** Supplied material **
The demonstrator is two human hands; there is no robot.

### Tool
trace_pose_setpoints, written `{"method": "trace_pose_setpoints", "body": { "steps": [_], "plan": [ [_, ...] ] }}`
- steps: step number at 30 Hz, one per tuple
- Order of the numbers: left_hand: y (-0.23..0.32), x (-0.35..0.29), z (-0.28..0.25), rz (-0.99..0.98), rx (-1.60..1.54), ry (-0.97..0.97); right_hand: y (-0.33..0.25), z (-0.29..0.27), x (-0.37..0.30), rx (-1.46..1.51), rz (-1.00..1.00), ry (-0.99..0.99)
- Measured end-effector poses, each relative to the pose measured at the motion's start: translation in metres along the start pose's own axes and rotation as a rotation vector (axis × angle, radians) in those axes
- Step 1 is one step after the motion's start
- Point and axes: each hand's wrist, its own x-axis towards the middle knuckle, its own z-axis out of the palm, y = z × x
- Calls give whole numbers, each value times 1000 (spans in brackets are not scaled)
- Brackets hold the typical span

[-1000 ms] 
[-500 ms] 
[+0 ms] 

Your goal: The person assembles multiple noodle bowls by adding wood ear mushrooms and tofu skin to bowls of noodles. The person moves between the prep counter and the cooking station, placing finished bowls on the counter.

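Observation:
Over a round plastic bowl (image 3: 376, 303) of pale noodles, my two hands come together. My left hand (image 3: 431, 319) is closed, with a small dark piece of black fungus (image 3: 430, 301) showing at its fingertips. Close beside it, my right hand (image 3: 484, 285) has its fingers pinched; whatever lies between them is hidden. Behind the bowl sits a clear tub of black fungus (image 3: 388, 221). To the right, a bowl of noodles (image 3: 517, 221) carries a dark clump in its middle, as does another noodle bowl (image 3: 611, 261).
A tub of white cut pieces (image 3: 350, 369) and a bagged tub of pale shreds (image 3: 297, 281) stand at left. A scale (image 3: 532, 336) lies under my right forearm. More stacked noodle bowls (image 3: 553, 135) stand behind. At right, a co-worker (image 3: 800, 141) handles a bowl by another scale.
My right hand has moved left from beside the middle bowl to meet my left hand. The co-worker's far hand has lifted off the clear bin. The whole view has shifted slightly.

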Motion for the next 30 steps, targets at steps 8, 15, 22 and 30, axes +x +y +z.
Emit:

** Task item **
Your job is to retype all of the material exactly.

** Result for this task **
The demonstrator is two human hands; there is no robot.

### Tool
trace_pose_setpoints, written `{"method": "trace_pose_setpoints", "body": { "steps": [_], "plan": [ [_, ...] ] }}`
- steps: step number at 30 Hz, one per tuple
- Order of the numbers: left_hand: y (-0.23..0.32), x (-0.35..0.29), z (-0.28..0.25), rz (-0.99..0.98), rx (-1.60..1.54), ry (-0.97..0.97); right_hand: y (-0.33..0.25), z (-0.29..0.27), x (-0.37..0.30), rx (-1.46..1.51), rz (-1.00..1.00), ry (-0.99..0.99)
- Measured end-effector poses, each relative to the pose measured at the motion's start: translation in metres along the start pose's own axes and rotation as a rotation vector (axis × angle, radians) in those axes
- Step 1 is one step after the motion's start
- Point and axes: each hand's wrist, its own x-axis towards the middle knuckle, its own z-axis out of the palm, y = z × x
- Calls give whole numbers, each value times 1000 (spans in brackets are not scaled)
- Brackets hold the typical span

[-1000 ms] 
[-500 ms] 
[+0 ms] 

Your goal: The person assembles multiple noodle bowls by adding wood ear mushrooms and tofu skin to bowls of noodles. The person moves between the prep counter and the cooking station, placing finished bowls on the counter.

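Observation:
Over a round plastic bowl (image 3: 376, 303) of pale noodles, my two hands come together. My left hand (image 3: 431, 319) is closed, with a small dark piece of black fungus (image 3: 430, 301) showing at its fingertips. Close beside it, my right hand (image 3: 484, 285) has its fingers pinched; whatever lies between them is hidden. Behind the bowl sits a clear tub of black fungus (image 3: 388, 221). To the right, a bowl of noodles (image 3: 517, 221) carries a dark clump in its middle, as does another noodle bowl (image 3: 611, 261).
A tub of white cut pieces (image 3: 350, 369) and a bagged tub of pale shreds (image 3: 297, 281) stand at left. A scale (image 3: 532, 336) lies under my right forearm. More stacked noodle bowls (image 3: 553, 135) stand behind. At right, a co-worker (image 3: 800, 141) handles a bowl by another scale.
My right hand has moved left from beside the middle bowl to meet my left hand. The co-worker's far hand has lifted off the clear bin. The whole view has shifted slightly.
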
Motion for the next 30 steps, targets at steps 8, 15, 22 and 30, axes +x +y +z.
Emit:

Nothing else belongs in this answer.